#### Work required
Look at the data below and print exactly the lines from its first line through the line with "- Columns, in"; the pictures stay out of the copy.

#### Provided material
<<<<
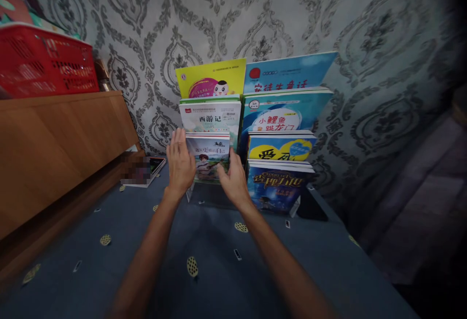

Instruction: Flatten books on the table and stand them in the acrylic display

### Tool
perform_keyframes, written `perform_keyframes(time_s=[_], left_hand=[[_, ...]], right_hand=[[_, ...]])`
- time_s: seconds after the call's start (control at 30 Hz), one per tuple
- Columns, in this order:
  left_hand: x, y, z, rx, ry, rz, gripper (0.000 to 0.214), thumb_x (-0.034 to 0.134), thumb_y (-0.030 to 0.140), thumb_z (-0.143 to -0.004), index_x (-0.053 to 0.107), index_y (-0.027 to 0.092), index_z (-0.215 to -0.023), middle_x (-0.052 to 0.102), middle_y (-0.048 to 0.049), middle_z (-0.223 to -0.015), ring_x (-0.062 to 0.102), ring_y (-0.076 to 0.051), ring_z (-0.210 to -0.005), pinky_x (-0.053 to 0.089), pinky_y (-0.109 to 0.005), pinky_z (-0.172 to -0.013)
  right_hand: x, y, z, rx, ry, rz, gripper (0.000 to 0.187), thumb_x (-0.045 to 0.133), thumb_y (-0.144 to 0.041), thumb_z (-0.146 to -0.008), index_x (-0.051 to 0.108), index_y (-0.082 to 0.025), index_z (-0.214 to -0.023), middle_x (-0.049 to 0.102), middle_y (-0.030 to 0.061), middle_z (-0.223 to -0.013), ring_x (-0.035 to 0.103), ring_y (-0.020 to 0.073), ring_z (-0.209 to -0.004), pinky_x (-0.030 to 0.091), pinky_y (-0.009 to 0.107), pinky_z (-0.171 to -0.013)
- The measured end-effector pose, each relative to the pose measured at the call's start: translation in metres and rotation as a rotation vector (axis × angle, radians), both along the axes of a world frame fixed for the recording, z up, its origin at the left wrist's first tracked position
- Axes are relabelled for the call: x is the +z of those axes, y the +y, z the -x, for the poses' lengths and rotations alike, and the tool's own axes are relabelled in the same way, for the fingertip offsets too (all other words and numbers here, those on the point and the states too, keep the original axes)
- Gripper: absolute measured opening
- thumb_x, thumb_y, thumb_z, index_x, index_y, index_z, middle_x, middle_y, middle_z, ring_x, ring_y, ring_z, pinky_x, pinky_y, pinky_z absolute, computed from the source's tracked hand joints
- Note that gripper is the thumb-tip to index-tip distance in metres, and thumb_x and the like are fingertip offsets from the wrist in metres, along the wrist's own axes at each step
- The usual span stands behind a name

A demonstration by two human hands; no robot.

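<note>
My left hand (179, 161) lies along the left edge of the front books, its fingers stretched upward. At their right edge is my right hand (233, 175), thumb across the cover and fingers along the side. Between them they hold a small paperback book (209, 158), whose cover shows a figure with a guitar, and the thin books right behind it. A white-green book (209, 115) and a yellow book (215, 76) rise behind, in the left row of a dark book rack (207, 195). Part of each hand's grip is hidden.
The right row holds a dark blue book (275, 192), a yellow-and-blue book (280, 148), a teal book (284, 110) and a tall blue book (292, 68). Another book (155, 167) lies left on the blue patterned cloth (146, 251). A red basket (47, 61) sits on a wooden cabinet (65, 149).
</note>
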State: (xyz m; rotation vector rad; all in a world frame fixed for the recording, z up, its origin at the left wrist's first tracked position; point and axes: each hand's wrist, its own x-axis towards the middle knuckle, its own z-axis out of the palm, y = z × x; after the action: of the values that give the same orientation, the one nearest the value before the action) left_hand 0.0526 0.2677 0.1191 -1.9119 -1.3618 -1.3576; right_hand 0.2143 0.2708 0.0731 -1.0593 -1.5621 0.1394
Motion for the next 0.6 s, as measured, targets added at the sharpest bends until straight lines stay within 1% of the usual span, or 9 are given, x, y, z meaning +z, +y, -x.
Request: perform_keyframes(time_s=[0.1, 0.17, 0.27, 0.33, 0.47, 0.6], left_hand=[[0.014, -0.002, -0.006, 0.057, 0.133, 0.063, 0.067, 0.036, 0.006, -0.089, 0.03, 0.016, -0.155, 0.037, -0.016, -0.161, 0.025, -0.027, -0.154, 0.023, -0.059, -0.123], [0.018, -0.002, -0.009, 0.065, 0.186, 0.101, 0.065, 0.037, 0.005, -0.087, 0.036, 0.015, -0.152, 0.042, -0.0162, -0.158, 0.03, -0.028, -0.152, 0.023, -0.06, -0.122], [0.019, 0.002, -0.01, 0.058, 0.187, 0.108, 0.061, 0.038, 0.005, -0.086, 0.045, 0.013, -0.146, 0.05, -0.0164, -0.152, 0.037, -0.029, -0.147, 0.028, -0.057, -0.12], [0.018, 0.004, -0.01, 0.051, 0.164, 0.096, 0.059, 0.04, 0.006, -0.085, 0.048, 0.014, -0.143, 0.052, -0.016, -0.149, 0.041, -0.028, -0.144, 0.03, -0.054, -0.119], [0.018, 0.006, -0.01, 0.041, 0.142, 0.085, 0.057, 0.041, 0.006, -0.085, 0.051, 0.016, -0.14, 0.054, -0.0161, -0.146, 0.044, -0.028, -0.141, 0.031, -0.053, -0.118], [0.019, 0.006, -0.011, 0.044, 0.146, 0.086, 0.055, 0.041, 0.006, -0.085, 0.052, 0.016, -0.138, 0.055, -0.0162, -0.145, 0.045, -0.029, -0.14, 0.031, -0.052, -0.117]], right_hand=[[0.002, -0.001, -0.002, 0.013, -0.03, 0.016, 0.073, 0.048, -0.028, -0.092, 0.025, -0.018, -0.16, 0.055, 0.0202, -0.136, 0.058, 0.0331, -0.119, 0.053, 0.054, -0.097], [0.003, -0.001, -0.003, 0.008, -0.046, 0.016, 0.072, 0.048, -0.028, -0.092, 0.027, -0.017, -0.159, 0.055, 0.0209, -0.136, 0.057, 0.0336, -0.121, 0.052, 0.054, -0.099], [0.003, -0.001, -0.003, -0.01, -0.05, -0.006, 0.072, 0.048, -0.027, -0.091, 0.028, -0.016, -0.159, 0.056, 0.02, -0.137, 0.056, 0.0339, -0.123, 0.05, 0.055, -0.102], [0.003, -0.001, -0.003, -0.019, -0.047, -0.014, 0.073, 0.049, -0.026, -0.09, 0.027, -0.016, -0.159, 0.056, 0.0194, -0.137, 0.057, 0.0341, -0.122, 0.051, 0.055, -0.101], [0.002, -0.002, -0.002, -0.033, -0.059, -0.017, 0.072, 0.048, -0.027, -0.091, 0.028, -0.015, -0.158, 0.056, 0.02, -0.137, 0.057, 0.035, -0.124, 0.049, 0.058, -0.104], [0.002, -0.001, -0.003, -0.028, -0.066, -0.006, 0.069, 0.047, -0.029, -0.092, 0.031, -0.013, -0.157, 0.055, 0.0206, -0.139, 0.054, 0.0338, -0.129, 0.046, 0.056, -0.108]])
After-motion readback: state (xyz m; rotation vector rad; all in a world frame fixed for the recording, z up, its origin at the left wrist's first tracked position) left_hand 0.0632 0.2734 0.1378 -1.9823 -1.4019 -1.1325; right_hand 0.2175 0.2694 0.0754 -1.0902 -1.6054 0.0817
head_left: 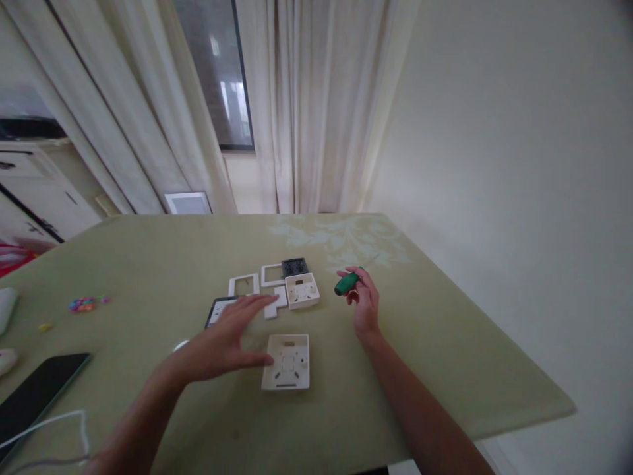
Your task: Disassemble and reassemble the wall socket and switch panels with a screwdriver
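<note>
My right hand (366,303) grips a screwdriver (347,284) by its green handle, its thin shaft pointing up and away to the right. With thumb and fingers spread, my left hand (225,343) hovers at the left of a white square wall-socket back box (287,361); the thumb tip overlaps its left edge, and I cannot tell if it touches. Farther back sits a second white back box (302,290). Around it lie a dark socket insert (295,266), white frames (244,284) and small white plates (281,297). A dark-edged socket plate (217,310) is partly behind my left hand.
A black tablet-like slab (39,389) and a white cable (54,417) lie at the left front. Small colourful beads (83,304) and a yellow bit (45,326) are on the green tablecloth (163,257). A wall (519,198) borders the right side, curtains (326,105) the back.
</note>
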Motion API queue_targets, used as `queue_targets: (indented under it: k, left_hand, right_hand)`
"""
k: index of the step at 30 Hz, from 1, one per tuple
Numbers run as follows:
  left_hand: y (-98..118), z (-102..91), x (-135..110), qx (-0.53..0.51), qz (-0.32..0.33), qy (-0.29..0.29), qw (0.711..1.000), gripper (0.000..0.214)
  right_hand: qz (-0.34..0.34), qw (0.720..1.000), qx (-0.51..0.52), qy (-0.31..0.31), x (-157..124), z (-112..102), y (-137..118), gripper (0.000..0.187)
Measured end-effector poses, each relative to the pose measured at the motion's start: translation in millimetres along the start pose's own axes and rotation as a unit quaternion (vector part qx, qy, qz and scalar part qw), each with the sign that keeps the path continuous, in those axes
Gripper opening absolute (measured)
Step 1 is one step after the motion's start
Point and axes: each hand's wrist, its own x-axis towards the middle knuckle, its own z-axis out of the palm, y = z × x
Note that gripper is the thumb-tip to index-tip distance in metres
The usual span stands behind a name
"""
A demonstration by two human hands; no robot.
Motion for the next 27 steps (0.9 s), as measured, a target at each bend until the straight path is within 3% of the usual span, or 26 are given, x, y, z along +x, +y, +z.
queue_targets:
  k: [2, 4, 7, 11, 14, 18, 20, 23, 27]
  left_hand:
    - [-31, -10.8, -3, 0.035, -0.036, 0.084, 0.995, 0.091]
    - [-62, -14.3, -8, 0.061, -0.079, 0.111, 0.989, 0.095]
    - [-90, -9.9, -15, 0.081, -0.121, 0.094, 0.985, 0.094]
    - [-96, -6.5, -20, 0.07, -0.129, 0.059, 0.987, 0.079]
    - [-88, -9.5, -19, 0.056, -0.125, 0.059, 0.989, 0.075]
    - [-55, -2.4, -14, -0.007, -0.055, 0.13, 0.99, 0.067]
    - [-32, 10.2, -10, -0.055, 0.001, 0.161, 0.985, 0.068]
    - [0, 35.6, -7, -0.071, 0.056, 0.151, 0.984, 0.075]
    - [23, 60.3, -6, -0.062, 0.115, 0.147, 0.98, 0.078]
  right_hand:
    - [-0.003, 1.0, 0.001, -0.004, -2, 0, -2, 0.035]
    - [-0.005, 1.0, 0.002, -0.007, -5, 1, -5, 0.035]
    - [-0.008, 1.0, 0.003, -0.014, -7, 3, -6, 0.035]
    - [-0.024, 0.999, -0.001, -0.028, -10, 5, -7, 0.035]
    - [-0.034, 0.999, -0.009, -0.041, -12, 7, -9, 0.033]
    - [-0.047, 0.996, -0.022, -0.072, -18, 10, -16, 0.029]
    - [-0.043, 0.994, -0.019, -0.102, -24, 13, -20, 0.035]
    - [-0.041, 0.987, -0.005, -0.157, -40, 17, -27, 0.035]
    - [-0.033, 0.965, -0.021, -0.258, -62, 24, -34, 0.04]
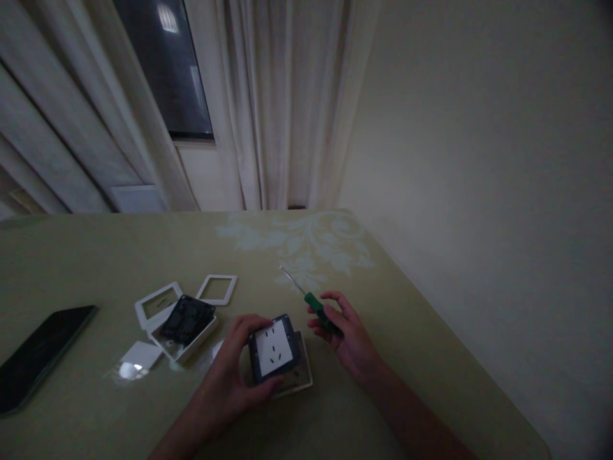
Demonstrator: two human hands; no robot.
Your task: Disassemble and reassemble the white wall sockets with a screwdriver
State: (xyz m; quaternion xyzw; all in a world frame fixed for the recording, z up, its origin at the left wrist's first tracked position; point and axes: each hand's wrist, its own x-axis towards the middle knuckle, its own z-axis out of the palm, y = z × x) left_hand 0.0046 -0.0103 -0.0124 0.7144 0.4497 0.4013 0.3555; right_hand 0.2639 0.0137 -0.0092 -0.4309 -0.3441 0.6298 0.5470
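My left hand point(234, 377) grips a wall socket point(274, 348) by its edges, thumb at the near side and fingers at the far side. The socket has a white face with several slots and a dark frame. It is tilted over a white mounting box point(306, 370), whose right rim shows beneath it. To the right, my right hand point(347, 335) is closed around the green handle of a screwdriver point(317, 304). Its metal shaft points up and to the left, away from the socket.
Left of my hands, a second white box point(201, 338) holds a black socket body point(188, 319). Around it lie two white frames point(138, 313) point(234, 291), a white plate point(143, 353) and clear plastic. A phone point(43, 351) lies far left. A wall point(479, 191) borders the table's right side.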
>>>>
#### Answer below
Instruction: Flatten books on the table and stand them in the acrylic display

### Tool
perform_keyframes, written `perform_keyframes(time_s=[_], left_hand=[[_, ...]], right_hand=[[_, ...]])`
- time_s: seconds after the call's start (control at 30 Hz), one per tuple
- Columns, in this order:

The exercise requires no further answer.